Print all the data that follows exactly, images excluded.
>>>
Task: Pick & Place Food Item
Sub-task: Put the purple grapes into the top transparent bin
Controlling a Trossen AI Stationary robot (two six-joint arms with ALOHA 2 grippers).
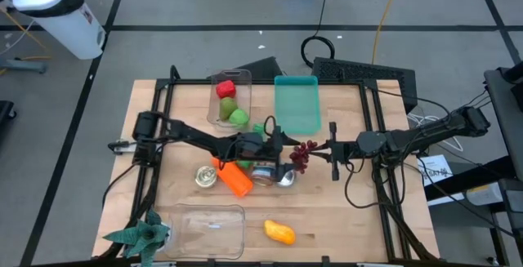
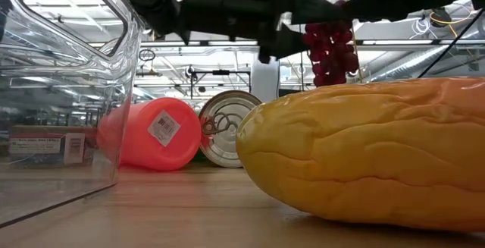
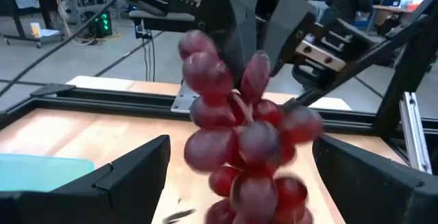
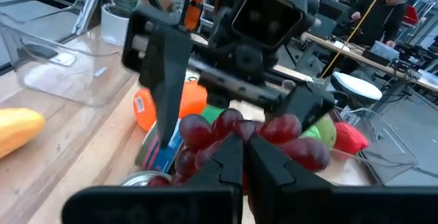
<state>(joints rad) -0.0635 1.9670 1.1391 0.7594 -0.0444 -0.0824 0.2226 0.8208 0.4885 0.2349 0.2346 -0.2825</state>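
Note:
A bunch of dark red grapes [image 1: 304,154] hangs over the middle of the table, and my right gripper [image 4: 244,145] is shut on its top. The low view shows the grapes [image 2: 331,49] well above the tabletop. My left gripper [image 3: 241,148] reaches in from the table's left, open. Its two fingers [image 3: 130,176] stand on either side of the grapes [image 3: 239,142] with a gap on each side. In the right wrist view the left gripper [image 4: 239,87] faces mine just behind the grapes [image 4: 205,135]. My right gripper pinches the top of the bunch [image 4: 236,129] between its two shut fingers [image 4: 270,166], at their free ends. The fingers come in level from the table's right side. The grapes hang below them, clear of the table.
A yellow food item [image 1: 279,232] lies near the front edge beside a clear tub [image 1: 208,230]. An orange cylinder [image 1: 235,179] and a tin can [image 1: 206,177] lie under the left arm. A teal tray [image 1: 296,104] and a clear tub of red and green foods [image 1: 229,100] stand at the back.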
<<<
### WRITTEN RESPONSE:
Task: Pick & Place Food Item
Sub-task: Put the purple grapes into the top transparent bin
Controlling a Trossen AI Stationary robot (two six-joint arms with ALOHA 2 grippers).
<state>(joints rad) -0.0635 1.9670 1.1391 0.7594 -0.0444 -0.0824 0.2226 0.8208 0.4885 0.2349 0.2346 -0.2825</state>
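Note:
A bunch of dark red grapes [image 1: 304,154] hangs over the middle of the table, and my right gripper [image 4: 244,145] is shut on its top. The low view shows the grapes [image 2: 331,49] well above the tabletop. My left gripper [image 3: 241,148] reaches in from the table's left, open. Its two fingers [image 3: 130,176] stand on either side of the grapes [image 3: 239,142] with a gap on each side. In the right wrist view the left gripper [image 4: 239,87] faces mine just behind the grapes [image 4: 205,135]. My right gripper pinches the top of the bunch [image 4: 236,129] between its two shut fingers [image 4: 270,166], at their free ends. The fingers come in level from the table's right side. The grapes hang below them, clear of the table.
A yellow food item [image 1: 279,232] lies near the front edge beside a clear tub [image 1: 208,230]. An orange cylinder [image 1: 235,179] and a tin can [image 1: 206,177] lie under the left arm. A teal tray [image 1: 296,104] and a clear tub of red and green foods [image 1: 229,100] stand at the back.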

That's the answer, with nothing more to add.